The following sections describe the use of various types of Hypothesis Testing from a practical point of view. For each test, an illustration is provided first at the statistical level, followed by contextual interpretation in the case-study chapters.

When reporting hypothesis tests in university-level work, three components should be presented together:

Statistical significance: report the p-value and state whether H\(_0\) is rejected at the pre-specified \(\alpha\).
Effect size: report magnitude (not only significance), e.g. Cohen’s \(d\) (Cohen 2013), rank-biserial effect, \(\eta^2\), or Cramer’s \(V\) (Cramér 1946) depending on the test.
Uncertainty and precision: report confidence/credible intervals and discuss practical relevance.

Power also matters. A non-significant result can mean either “no meaningful effect” or “insufficient sample size.” Therefore, interpretation should always acknowledge sample size, variability, and design quality.

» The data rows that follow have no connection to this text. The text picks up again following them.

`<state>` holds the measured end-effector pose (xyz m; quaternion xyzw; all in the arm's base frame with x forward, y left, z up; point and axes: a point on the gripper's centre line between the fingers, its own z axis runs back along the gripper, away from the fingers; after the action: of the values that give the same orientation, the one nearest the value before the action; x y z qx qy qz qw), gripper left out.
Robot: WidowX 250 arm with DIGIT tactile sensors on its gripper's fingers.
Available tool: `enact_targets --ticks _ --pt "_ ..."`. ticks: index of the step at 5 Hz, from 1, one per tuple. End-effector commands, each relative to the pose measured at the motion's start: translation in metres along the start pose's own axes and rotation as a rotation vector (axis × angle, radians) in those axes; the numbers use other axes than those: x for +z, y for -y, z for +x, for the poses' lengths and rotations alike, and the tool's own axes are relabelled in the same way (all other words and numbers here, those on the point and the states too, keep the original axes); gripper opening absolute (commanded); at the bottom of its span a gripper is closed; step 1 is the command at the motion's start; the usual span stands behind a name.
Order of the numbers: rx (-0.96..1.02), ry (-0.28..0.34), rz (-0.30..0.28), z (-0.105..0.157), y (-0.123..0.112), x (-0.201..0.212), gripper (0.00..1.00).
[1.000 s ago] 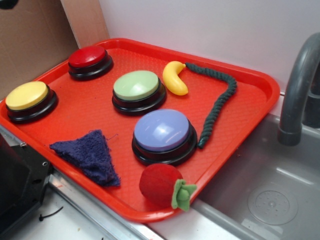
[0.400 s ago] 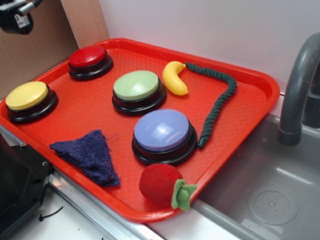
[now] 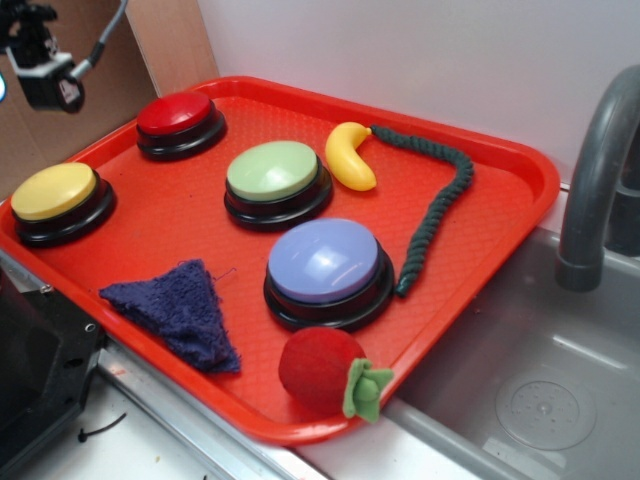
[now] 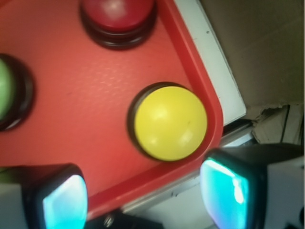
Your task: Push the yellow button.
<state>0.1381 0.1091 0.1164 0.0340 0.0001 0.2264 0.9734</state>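
We count four dome buttons on one red tray (image 3: 520, 165): one yellow button (image 3: 52, 190), one red button (image 3: 176, 113), one pale green button (image 3: 272, 170) and one lavender button (image 3: 324, 260). Plus one toy banana (image 3: 350, 155), one green rope (image 3: 435, 205), one purple cloth (image 3: 180, 310), one plush strawberry (image 3: 325, 370).

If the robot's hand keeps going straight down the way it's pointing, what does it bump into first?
Probably the tray's red rim or the round yellow button with the black base. The open hand points down just past that button at the tray's corner, though depth is hard to judge.
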Motion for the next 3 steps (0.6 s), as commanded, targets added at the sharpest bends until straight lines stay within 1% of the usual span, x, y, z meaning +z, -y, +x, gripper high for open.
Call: enact_targets --ticks 1,2,3 --pt "-0.061 -0.009 0.067 0.014 -0.031 -0.053 1.0" --pt "-0.112 -0.018 0.083 0.016 -0.027 -0.066 1.0" --pt "-0.126 -0.016 0.081 0.018 -0.026 -0.079 1.0"
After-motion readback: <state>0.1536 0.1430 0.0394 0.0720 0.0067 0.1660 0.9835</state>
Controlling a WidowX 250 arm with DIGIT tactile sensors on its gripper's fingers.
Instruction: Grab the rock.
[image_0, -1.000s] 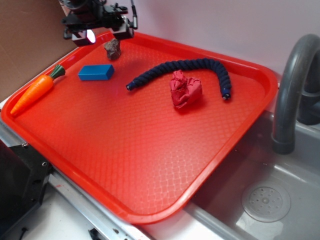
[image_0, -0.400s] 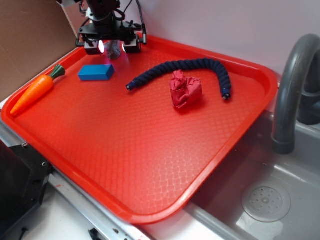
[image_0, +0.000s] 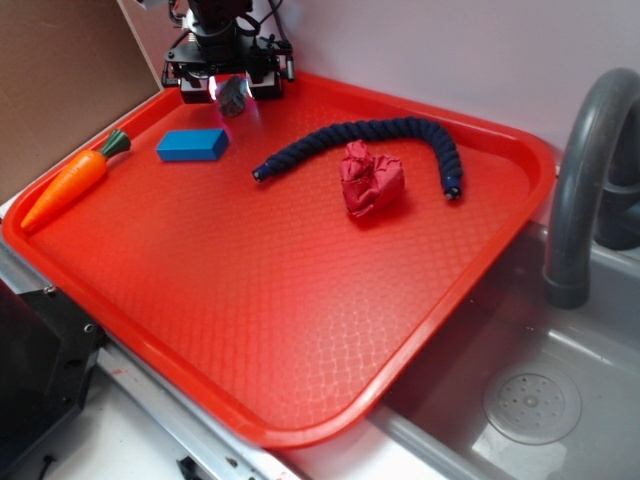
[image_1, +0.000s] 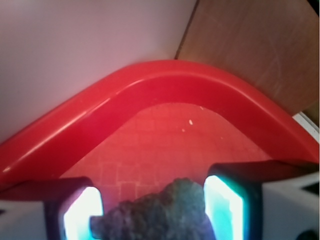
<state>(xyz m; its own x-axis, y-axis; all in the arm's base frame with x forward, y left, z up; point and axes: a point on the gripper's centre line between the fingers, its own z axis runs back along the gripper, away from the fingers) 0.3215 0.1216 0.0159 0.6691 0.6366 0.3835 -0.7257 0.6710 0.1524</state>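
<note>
The rock, a small rough brown-grey lump, lies at the far left corner of the red tray. My gripper is lowered over it, one lit finger on each side, with gaps showing between the fingers and the stone. In the wrist view the rock fills the bottom centre between the two glowing pads of the gripper. The jaws stand open around the rock.
A blue block lies just in front of the rock, and a toy carrot rests by the left rim. A dark blue rope and a crumpled red cloth ball sit mid-tray. The tray rim and wall are close behind. A grey sink and faucet are at right.
The gripper moved right from beside the rock to over it, then came down so its fingers straddle the stone. The rock has stayed in place.
</note>
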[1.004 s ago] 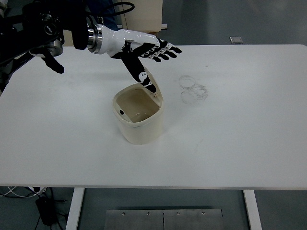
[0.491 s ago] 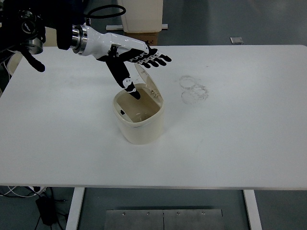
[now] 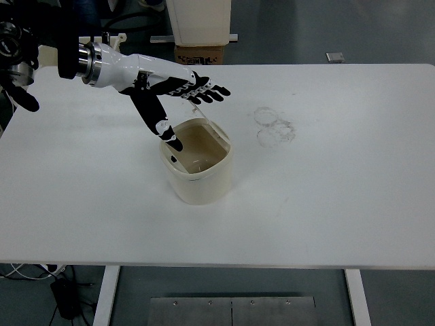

In short: do not rely on p-values alone. Use p-values, effect sizes, and intervals jointly.

Decision Threshold Choice

This chapter explains what should be reported together (p-value, effect size, interval, and power/sample-size context). The next step is to choose the threshold (e.g. \(\alpha\) or confidence level) by the role of the analysis:

confirmatory,
diagnostic,
exploratory/selection,
equivalence.

The handbook-wide framework for making and reporting that threshold choice is developed in Chapter 112.

111.0.1 Typical Effect Sizes by Test Family

One-sample / paired / unpaired mean tests: Cohen’s \(d\) (Cohen 2013) (or Hedges’ \(g\) (Hedges 1981))
ANOVA: \(\eta^2\) or partial \(\eta^2\)
Chi-squared tests: Cramer’s \(V\) (Cramér 1946) (or \(\phi\) for \(2\times2\) tables)
Rank-based tests: rank-biserial effect size or Cliff’s delta (Cliff 1993)
Correlation tests: \(r\), \(\rho\), or \(\tau\) (the correlation itself is the effect size)

111.0.2 Power and Sample Size

Before data collection, power analysis should align three inputs: target effect size, acceptable type I error \(\alpha\), and desired power (\(1-\beta\)).
After analysis, low-power studies should avoid strong “no effect” conclusions when p-values are non-significant.